You could push the reasoning and say we could use multi-spectral imaging camera systems and they do exist! They are unfortunately extremely expensive and the realm of research. Such a device theoretically allows you to simulate the spectral response of anything it covers the spectral domain of because you have all the frequency data captured. The problem is that the datasets are huge, we are talking about 5, 6 10, 20 channels per-image, it raises the manufacturing complexity, storage cost, processing cost, everything increases dramatically.
As of right now, there are no real constraint on what ACES2065-1 white balanced scene-referred exposure values should be.
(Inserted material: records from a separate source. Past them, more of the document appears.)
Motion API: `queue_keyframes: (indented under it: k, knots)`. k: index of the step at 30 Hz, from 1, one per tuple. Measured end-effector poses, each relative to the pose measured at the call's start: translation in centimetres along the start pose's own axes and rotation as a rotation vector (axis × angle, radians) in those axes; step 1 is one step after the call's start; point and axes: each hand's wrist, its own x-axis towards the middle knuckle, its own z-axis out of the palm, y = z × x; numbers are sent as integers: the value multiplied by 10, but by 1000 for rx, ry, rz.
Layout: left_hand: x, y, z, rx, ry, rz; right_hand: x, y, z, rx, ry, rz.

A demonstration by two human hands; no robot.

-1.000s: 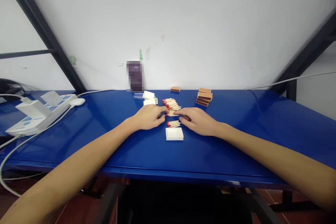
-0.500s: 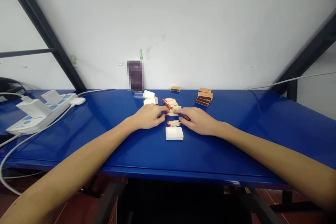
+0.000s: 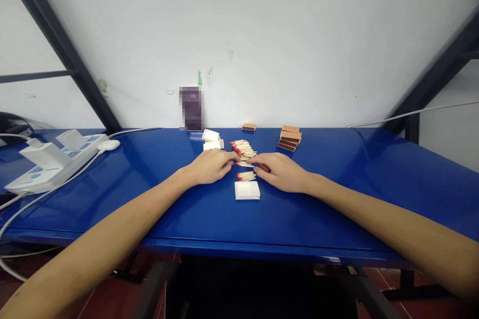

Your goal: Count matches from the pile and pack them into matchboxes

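A heap of red-tipped matches [image 3: 243,149] lies on the blue table [image 3: 337,199]. My left hand [image 3: 209,167] rests palm down at its left, fingers pinched at the near matches. My right hand [image 3: 279,172] rests at its right, fingertips on the same matches. A small bundle of matches [image 3: 247,176] lies between both hands. In front of it sits a white inner matchbox tray [image 3: 247,190]. Whether either pinch holds a match is too small to make out.
More white trays [image 3: 211,139] lie behind my left hand. A stack of brown matchbox sleeves [image 3: 290,137] and a single one [image 3: 249,127] stand near the wall. A white power strip [image 3: 52,159] with plugs and cables lies at the far left. A dark blurred object [image 3: 191,108] leans on the wall.
Both hands stay at the match heap with only slight finger shifts. The view has drifted a little.
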Motion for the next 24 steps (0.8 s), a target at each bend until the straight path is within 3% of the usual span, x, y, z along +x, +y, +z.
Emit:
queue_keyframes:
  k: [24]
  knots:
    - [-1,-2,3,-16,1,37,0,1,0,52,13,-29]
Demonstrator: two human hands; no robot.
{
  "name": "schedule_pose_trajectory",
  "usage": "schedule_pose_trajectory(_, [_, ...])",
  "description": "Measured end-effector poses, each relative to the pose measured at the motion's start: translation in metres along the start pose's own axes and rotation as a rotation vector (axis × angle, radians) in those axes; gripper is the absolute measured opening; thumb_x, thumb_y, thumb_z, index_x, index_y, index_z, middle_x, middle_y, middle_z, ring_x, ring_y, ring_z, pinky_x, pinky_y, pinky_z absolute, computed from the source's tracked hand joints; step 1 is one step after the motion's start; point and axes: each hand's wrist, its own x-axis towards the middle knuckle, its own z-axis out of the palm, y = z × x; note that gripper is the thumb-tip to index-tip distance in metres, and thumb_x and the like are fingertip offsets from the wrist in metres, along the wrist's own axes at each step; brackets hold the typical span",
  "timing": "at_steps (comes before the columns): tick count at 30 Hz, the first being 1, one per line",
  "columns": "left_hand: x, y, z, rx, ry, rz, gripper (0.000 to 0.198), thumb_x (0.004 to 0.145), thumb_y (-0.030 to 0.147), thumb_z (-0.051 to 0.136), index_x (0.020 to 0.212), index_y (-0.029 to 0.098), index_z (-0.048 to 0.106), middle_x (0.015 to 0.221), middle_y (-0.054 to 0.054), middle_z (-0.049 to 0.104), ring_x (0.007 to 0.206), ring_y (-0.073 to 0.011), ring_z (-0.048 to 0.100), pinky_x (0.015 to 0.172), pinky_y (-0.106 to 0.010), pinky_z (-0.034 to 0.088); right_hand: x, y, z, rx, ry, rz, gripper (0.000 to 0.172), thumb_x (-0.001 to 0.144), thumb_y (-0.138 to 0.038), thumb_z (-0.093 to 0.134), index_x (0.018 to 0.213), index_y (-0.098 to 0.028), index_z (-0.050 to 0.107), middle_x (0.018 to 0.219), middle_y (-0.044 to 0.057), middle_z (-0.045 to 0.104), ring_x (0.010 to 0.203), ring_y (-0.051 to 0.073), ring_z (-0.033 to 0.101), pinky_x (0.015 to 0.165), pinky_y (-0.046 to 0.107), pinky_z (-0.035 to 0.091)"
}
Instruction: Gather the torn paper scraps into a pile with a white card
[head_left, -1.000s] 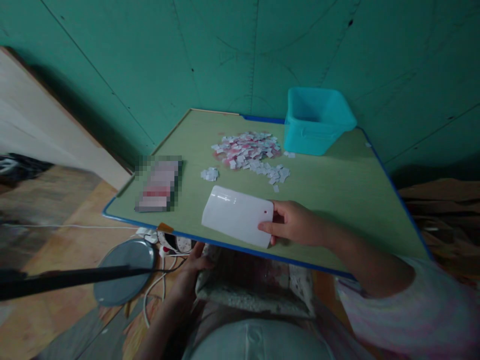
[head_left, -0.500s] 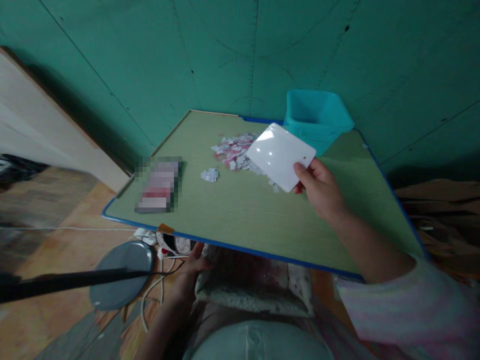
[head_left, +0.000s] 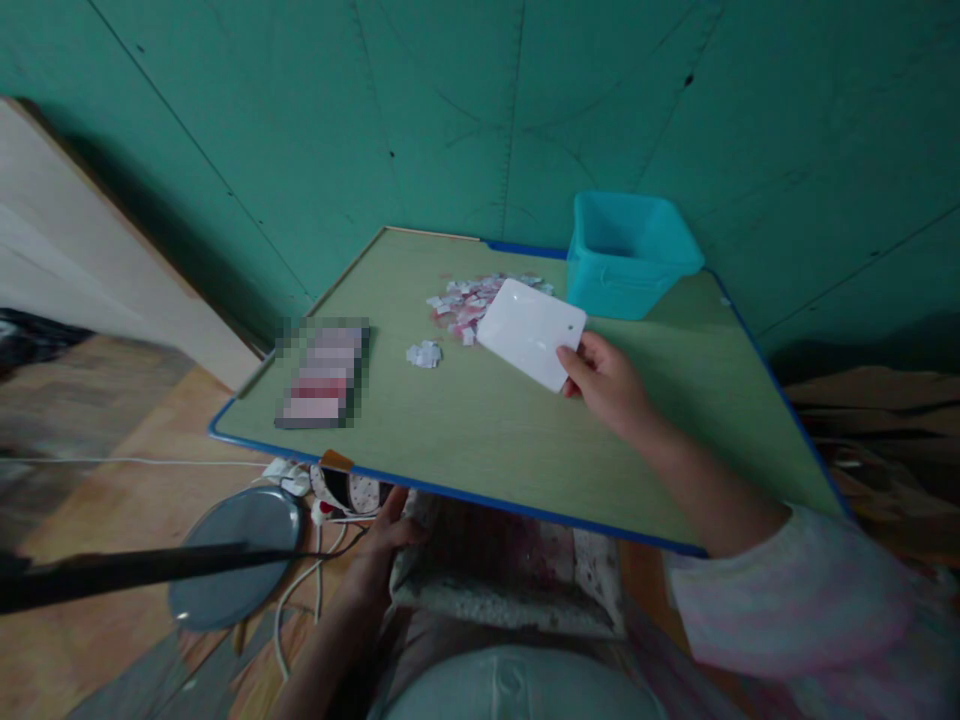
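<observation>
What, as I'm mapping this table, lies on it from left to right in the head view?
Blurred flat stack → small heap of paper bits → white card, pinched at its corner by the right hand → turquoise bin.

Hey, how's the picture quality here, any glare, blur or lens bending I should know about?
Head view: dim, even light with soft shadows; wide-angle bending curves the edges of the table and the wall seams; hardly any glare on the white card in the right hand; a pixelated patch masks something at the left of the tabletop; the frame's left edge is smeared.
</observation>
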Motion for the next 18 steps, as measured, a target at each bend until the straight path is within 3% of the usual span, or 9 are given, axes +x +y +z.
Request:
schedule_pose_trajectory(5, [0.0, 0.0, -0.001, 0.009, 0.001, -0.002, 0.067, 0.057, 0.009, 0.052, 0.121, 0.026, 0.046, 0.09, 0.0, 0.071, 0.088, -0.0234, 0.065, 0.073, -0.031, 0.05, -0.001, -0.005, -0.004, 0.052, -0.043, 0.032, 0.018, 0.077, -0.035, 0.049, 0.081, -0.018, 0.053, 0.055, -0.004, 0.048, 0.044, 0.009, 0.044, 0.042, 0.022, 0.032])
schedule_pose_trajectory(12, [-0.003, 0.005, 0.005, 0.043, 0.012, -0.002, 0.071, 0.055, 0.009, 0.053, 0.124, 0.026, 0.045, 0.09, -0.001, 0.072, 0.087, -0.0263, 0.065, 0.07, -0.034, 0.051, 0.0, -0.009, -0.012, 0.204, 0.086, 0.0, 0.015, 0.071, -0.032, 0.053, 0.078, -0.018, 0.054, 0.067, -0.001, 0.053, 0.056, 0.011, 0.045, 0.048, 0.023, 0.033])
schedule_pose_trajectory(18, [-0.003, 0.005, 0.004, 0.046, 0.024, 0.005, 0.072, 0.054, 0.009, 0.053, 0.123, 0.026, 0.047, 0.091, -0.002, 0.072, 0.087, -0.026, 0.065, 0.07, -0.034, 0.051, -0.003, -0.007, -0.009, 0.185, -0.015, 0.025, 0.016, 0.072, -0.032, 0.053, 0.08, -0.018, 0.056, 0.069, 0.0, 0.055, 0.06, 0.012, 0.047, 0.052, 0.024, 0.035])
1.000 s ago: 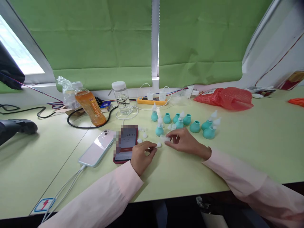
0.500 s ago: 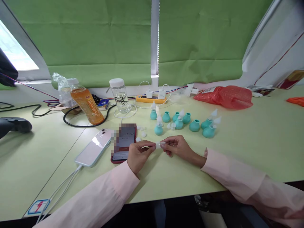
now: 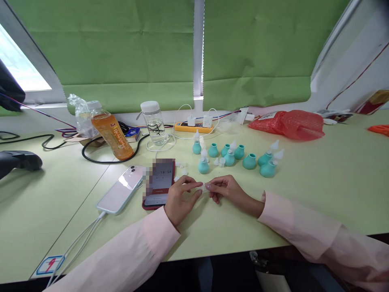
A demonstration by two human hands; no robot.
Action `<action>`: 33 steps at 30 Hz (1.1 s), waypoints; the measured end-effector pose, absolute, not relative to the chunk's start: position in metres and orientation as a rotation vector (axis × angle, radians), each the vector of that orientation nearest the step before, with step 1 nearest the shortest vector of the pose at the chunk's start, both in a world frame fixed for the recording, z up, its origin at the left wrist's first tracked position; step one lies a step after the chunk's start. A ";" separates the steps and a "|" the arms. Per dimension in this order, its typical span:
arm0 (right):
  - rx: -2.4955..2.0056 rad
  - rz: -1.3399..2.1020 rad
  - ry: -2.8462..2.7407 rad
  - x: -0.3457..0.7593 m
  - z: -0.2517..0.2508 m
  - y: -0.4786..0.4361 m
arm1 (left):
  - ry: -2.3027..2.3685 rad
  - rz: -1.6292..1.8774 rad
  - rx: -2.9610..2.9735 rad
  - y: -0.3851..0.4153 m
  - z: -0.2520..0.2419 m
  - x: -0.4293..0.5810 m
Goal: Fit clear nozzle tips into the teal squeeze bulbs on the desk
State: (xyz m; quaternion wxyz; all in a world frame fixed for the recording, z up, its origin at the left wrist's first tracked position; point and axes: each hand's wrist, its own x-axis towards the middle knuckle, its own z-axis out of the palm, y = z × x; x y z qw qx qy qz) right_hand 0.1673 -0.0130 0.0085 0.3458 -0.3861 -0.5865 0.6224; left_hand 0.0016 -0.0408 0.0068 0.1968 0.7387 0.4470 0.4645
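My right hand [image 3: 227, 190] pinches a small translucent white plastic piece [image 3: 204, 187] between thumb and fingers, just above the table. At the piece's left end are the thumb and index fingertips of my left hand [image 3: 182, 199], closed round it. Its exact shape is mostly hidden by the fingers. Behind the hands stand several teal squeeze bulbs; one open-necked bulb [image 3: 249, 161] has no tip, while another bulb [image 3: 203, 166] carries a clear pointed nozzle [image 3: 203, 154]. Small loose white parts [image 3: 222, 162] lie among the bulbs, and others [image 3: 181, 164] are near the phone.
A red-cased phone [image 3: 161, 182] lies left of my left hand, beside a charging phone [image 3: 121, 190] with white cables. Farther back are an orange drink bottle [image 3: 113, 136], a clear water bottle [image 3: 154, 123], a yellow power strip [image 3: 193, 127] and a red plastic bag [image 3: 287, 125].
The thumb and index finger of my left hand have spread slightly at the piece's left end. My right hand stays nearly in place with its grip. The bulbs have not moved.
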 end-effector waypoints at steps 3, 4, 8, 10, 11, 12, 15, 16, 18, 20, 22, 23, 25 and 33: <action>-0.996 1.721 -1.468 0.167 0.009 -0.013 | 1.238 1.375 2.463 -0.045 0.004 0.001; -0.992 1.744 -1.452 0.167 0.009 -0.013 | 1.229 1.365 2.562 -0.045 0.003 0.001; -0.978 1.783 -1.425 0.167 0.007 -0.014 | 1.255 1.295 2.796 -0.045 0.003 0.001; -0.977 1.782 -1.431 0.167 0.006 -0.014 | 1.228 1.287 2.837 -0.043 0.004 0.002; -0.978 1.775 -1.438 0.167 0.006 -0.015 | 1.196 1.295 2.833 -0.042 0.003 0.002; -0.979 1.763 -1.448 0.167 0.007 -0.015 | 1.159 1.309 2.810 -0.042 0.003 0.003; -0.985 1.705 -1.487 0.166 0.009 -0.018 | 1.065 1.380 2.698 -0.040 0.001 0.003; -0.987 1.680 -1.504 0.165 0.010 -0.019 | 1.047 1.404 2.666 -0.040 0.001 0.003; -0.987 1.638 -1.537 0.165 0.012 -0.020 | 1.012 1.440 2.623 -0.039 0.002 0.004; -0.978 1.617 -1.564 0.164 0.013 -0.021 | 0.981 1.458 2.569 -0.040 0.003 0.004; -0.963 1.614 -1.573 0.164 0.014 -0.021 | 0.976 1.464 2.484 -0.041 0.006 0.004; -0.954 1.611 -1.574 0.164 0.014 -0.021 | 0.984 1.459 2.430 -0.042 0.008 0.004; -0.935 1.579 -1.579 0.164 0.012 -0.021 | 1.014 1.435 2.299 -0.045 0.011 0.004; -0.796 1.300 -1.716 0.166 0.008 -0.028 | 0.986 1.002 1.330 -0.044 0.018 0.003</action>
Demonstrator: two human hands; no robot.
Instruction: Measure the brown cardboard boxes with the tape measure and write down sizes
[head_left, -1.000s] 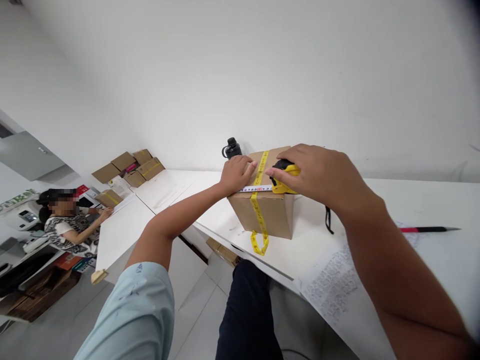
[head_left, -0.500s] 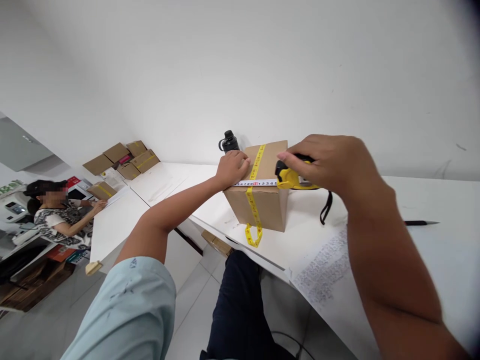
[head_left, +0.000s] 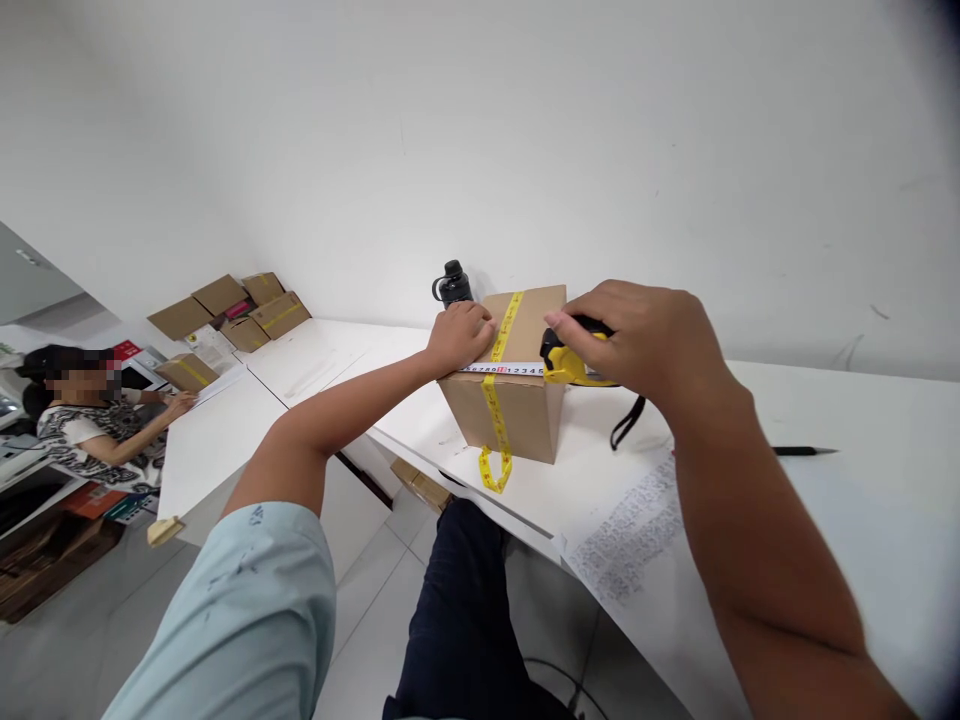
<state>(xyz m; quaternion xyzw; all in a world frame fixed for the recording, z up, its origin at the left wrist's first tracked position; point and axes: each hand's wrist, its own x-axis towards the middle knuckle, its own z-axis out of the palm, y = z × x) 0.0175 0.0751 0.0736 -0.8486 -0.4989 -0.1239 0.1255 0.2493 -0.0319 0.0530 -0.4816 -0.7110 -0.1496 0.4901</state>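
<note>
A cardboard box with yellow tape down its top and front stands on the white table. The printed measuring blade lies across the box's top along the front edge. My left hand rests at the top left corner, its fingers closed at the blade's end, which they hide. My right hand grips the yellow and black tape measure at the box's right edge. A black strap hangs from the tape measure. A loop of yellow tape dangles at the box's lower front.
A black bottle stands behind the box. A written sheet and a black pen lie to the right on the table. Farther left are stacked boxes and a seated person with hands on another table.
The view has shifted slightly, so most things appear a little further left. Both hands keep their places on the box and the tape measure.
</note>
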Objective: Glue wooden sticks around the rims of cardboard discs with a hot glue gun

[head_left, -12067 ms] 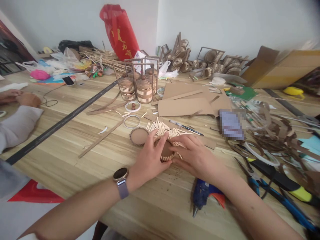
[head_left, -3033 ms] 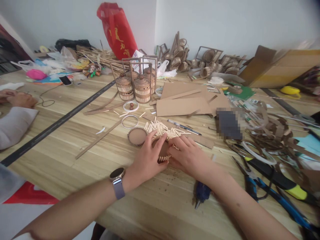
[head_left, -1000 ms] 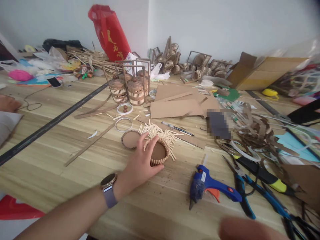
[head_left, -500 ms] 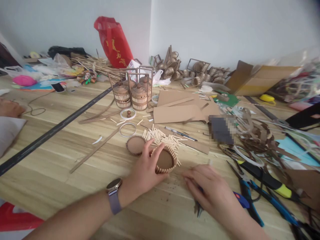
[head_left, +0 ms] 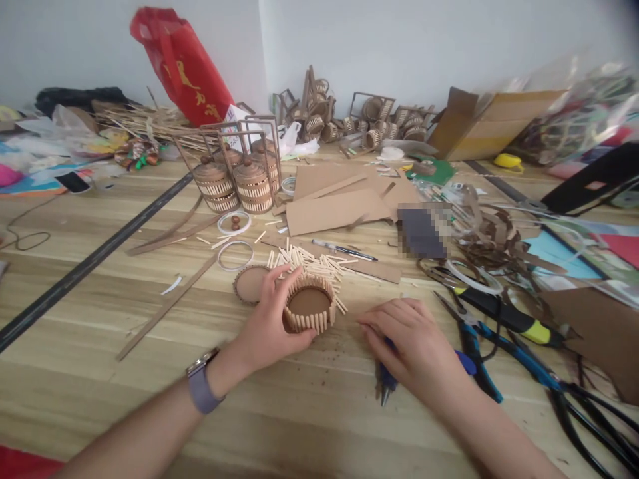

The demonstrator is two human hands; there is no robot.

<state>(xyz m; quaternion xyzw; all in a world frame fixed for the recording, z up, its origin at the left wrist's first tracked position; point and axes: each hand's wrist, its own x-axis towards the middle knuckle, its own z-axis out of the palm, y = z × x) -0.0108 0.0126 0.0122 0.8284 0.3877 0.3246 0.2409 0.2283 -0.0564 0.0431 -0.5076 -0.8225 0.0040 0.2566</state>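
Observation:
My left hand (head_left: 269,313) curves around the side of a small round basket (head_left: 309,309), thumb at the near side and fingers over the far left rim. Its wall is a ring of pale wooden sticks around a brown inside. Beside it to the left lies a shallow round cardboard base (head_left: 249,285), partly behind my fingers. A heap of loose sticks (head_left: 299,256) lies just behind the basket. My right hand (head_left: 409,346) rests on the table to the right, fingers curled over blue-handled pliers (head_left: 386,380). The metal tip points toward me; the grip is mostly hidden.
Finished lidded baskets in frames (head_left: 254,183) stand at back left. Cardboard sheets (head_left: 334,213), a pen (head_left: 344,249) and white rings (head_left: 234,255) lie beyond my hands. On the right are larger pliers (head_left: 472,339) and a cutter (head_left: 509,316). An open box (head_left: 494,126) stands behind.
The view has shifted right and down. The basket has tipped, so its near stick wall now shows upright. My left hand still holds it, and my right hand stays over the pliers.

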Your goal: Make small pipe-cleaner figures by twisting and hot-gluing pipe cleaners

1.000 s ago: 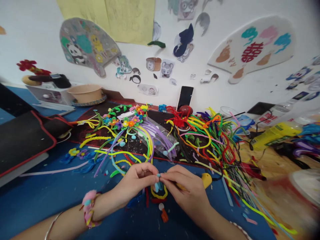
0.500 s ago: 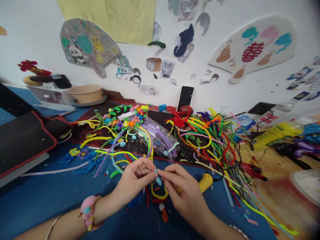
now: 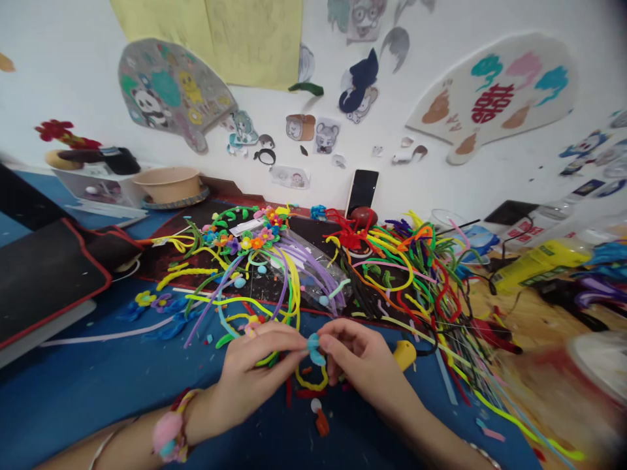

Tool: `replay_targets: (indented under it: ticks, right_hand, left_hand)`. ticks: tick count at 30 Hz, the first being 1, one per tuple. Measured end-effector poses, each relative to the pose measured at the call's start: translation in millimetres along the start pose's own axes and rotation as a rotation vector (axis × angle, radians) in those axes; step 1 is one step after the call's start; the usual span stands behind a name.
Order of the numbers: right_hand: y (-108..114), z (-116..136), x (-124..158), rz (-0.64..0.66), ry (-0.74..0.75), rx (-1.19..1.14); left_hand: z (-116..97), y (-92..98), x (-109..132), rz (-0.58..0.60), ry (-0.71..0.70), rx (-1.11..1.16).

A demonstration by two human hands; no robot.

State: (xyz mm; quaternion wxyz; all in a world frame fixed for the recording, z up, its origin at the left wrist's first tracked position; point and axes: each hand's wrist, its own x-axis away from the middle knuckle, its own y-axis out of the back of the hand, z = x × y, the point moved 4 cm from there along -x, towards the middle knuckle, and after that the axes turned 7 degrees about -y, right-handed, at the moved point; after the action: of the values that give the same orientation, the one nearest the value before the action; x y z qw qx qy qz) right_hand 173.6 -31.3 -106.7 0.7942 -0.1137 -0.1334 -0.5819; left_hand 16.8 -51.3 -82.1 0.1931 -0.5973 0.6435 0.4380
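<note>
A small, curled piece of light blue pipe cleaner [image 3: 316,352] is between my two hands, above the blue table. My left hand [image 3: 262,362] pinches its left side between thumb and fingertips. On the other side, my right hand [image 3: 360,359] grips it with thumb and curled fingers. Just below lies a yellow pipe cleaner loop [image 3: 313,386]. A yellow tool handle [image 3: 405,354] shows beside my right hand, its other end hidden. Nearer to me rests a small orange scrap [image 3: 322,423].
Pipe cleaner flowers [image 3: 257,240] and a plastic bag of purple pipe cleaners [image 3: 313,271] lie ahead. A tangle of coloured pipe cleaners [image 3: 411,261] spreads to the right. A phone [image 3: 363,192] leans on the wall. At left is a black case [image 3: 49,281] with red edging.
The light blue piece has turned and now shows a curled shape instead of hanging down. My left hand has rolled over so its back faces up, and my right fingers have shifted.
</note>
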Motion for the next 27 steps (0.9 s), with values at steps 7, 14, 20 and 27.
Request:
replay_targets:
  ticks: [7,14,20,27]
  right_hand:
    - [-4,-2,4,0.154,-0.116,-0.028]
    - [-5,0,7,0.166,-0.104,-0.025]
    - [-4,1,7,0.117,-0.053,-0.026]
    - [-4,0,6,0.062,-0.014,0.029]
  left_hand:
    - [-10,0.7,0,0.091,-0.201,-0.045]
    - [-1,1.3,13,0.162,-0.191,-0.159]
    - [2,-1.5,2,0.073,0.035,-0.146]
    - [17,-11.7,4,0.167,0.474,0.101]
P-2013-001 - Recommended Procedures for the Creation and Use of Digital Camera System Input Device Transforms says that:
The image data produced by the IDT shall:
- In the case of D60 illumination, approximate the ACES RGB relative exposure values that would be
produced by the RICD
- Approximate radiometrically linear representations of light reaching the focal plane,
- Contain a nonzero amount of flare as specified in the ACES document,
- Use equal RGB relative exposure values to represent colors that are neutral under the illumination source
for which the IDT is designed, and
- Approximate a colorimetric response to the scene for the illumination source for which the IDT is de-
signed, though the native camera system response itself may not be colorimetric.
There is no metric on how good the colorimetric response should be and against which specific target which leaves a lot of room to bias the response toward certain colours. We actually discussed about it quite recently with @Alexander_Forsythe!
We are wandering in a philosophical territory here, and I’m torn on this one: It would indeed be great if all the camera were producing the same response for us, but then all the cameras would be the same and have the same look which is not a good selling point. One could argue that the look should come from Picture Rendering only but it is effectively the combination of all the steps. If you think about film stock, there are many different stocks with different looks, it might sound easier to have a camera system producing colorimetric values and then bias the look during Picture Rendering. However, I certainly don’t see why a vendor should be forbidden to have the two first steps biased toward a particular colour reproduction goal.
It all comes down to the way the optimization has been designed and with which datasets.